## REQUIRED WORK
Copy out each line from the start of the material below until the line with "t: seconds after", that line included.

## INPUT DATA
———
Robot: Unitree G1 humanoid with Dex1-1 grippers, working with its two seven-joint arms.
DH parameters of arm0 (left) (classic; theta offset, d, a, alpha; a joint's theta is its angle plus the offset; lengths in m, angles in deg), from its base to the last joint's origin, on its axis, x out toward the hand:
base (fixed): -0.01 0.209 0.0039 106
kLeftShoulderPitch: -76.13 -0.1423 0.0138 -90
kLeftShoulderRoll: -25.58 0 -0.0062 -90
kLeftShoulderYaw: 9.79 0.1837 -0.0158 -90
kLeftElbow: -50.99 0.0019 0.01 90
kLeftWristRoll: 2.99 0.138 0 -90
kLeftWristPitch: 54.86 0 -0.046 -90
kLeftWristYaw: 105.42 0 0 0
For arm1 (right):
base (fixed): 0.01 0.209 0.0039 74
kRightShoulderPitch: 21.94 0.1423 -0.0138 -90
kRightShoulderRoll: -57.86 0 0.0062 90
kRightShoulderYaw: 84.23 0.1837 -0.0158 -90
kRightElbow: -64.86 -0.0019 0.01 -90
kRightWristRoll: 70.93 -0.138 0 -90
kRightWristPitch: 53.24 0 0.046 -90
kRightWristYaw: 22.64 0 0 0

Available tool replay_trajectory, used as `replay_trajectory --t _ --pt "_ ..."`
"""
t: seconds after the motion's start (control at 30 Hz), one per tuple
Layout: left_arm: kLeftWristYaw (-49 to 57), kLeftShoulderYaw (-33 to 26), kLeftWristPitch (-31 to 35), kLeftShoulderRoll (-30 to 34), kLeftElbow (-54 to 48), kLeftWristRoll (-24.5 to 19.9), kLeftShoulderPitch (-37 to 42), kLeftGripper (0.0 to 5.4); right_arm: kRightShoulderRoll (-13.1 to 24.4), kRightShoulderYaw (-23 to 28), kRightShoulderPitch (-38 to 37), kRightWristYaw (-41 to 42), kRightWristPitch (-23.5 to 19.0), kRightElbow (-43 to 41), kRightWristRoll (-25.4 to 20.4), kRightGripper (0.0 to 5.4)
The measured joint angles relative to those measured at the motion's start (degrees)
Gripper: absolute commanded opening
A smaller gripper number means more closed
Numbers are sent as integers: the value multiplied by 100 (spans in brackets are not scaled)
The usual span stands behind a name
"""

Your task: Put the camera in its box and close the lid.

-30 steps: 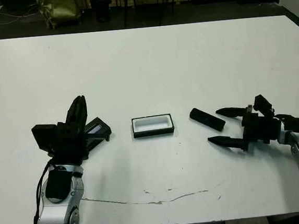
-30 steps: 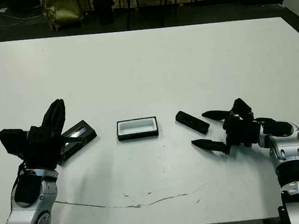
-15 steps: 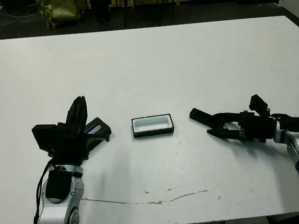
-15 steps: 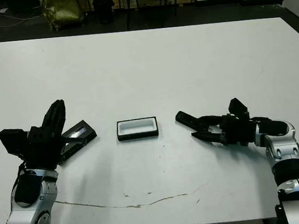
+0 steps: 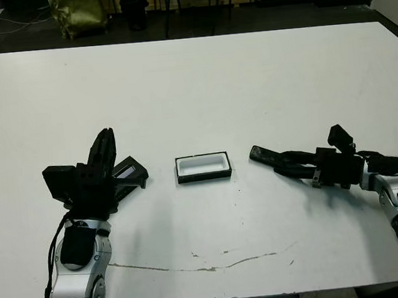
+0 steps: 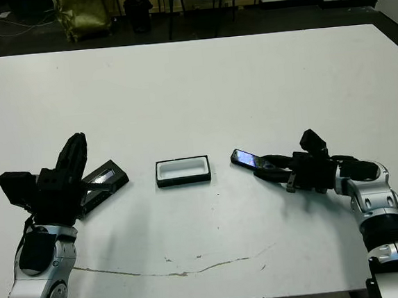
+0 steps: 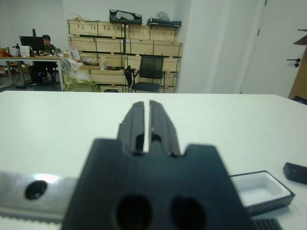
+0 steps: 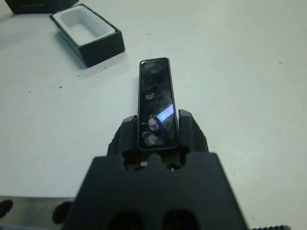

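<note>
Both claws together: right claw (image 8: pixel 156 136) clamped on the camera (image 8: pixel 156 103), right of the open box (image 5: pixel 203 167); left claw (image 7: pixel 144 122) empty, above the lid (image 5: pixel 128 173).

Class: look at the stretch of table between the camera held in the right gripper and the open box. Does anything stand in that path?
Nothing visible does. The camera, held in the right gripper, faces the box across bare table. The lid lies beyond the box, by the left gripper.

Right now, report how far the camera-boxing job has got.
Done: the right gripper is shut on the camera. In hand: getting it to the box, which lies open and empty. Left: placing it and fitting the lid, lying by the left gripper.
</note>
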Motion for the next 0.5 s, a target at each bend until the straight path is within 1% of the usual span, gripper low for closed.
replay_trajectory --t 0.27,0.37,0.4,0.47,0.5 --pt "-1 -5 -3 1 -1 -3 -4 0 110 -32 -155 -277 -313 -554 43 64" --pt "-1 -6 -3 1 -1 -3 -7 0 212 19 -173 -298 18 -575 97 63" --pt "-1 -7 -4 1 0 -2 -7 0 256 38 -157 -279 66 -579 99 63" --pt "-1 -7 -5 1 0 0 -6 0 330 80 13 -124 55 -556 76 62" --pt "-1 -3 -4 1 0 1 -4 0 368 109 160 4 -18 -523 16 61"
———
## EXPECTED ANSWER
Robot: Unitree G1 humanoid with Dex1-1 grippers, working with its two seven-joint arms.
DH parameters of arm0 (left) (classic; theta offset, d, a, alpha; a joint's theta is its angle plus the offset; lengths in m, angles in deg), from its base to the last joint's origin, on its axis, x out toward the hand:
base (fixed): -0.01 0.209 0.0039 106
kLeftShoulderPitch: -76.13 -0.1423 0.0138 -90
kLeftShoulderRoll: -25.58 0 -0.0062 -90
kLeftShoulderYaw: 9.79 0.1837 -0.0158 -90
kLeftElbow: -50.99 0.0019 0.01 90
kLeftWristRoll: 2.99 0.138 0 -90
kLeftWristPitch: 54.86 0 -0.046 -90
kLeftWristYaw: 105.42 0 0 0
For arm1 (right):
base (fixed): 0.01 0.209 0.0039 74
kRightShoulderPitch: 21.94 0.1423 -0.0138 -90
kRightShoulderRoll: -57.86 0 0.0062 90
kRightShoulderYaw: 84.23 0.1837 -0.0158 -90
kRightElbow: -64.86 -0.0019 0.01 -90
kRightWristRoll: 70.93 -0.138 0 -90
kRightWristPitch: 53.24 0 0.046 -90
kRightWristYaw: 22.64 0 0 0

Available tool replay_trajectory, used as `replay_trajectory --t _ --pt "_ ..."`
"""
t: seconds after the motion's start (control at 30 Hz), one per tuple

Nothing further is needed for the exercise.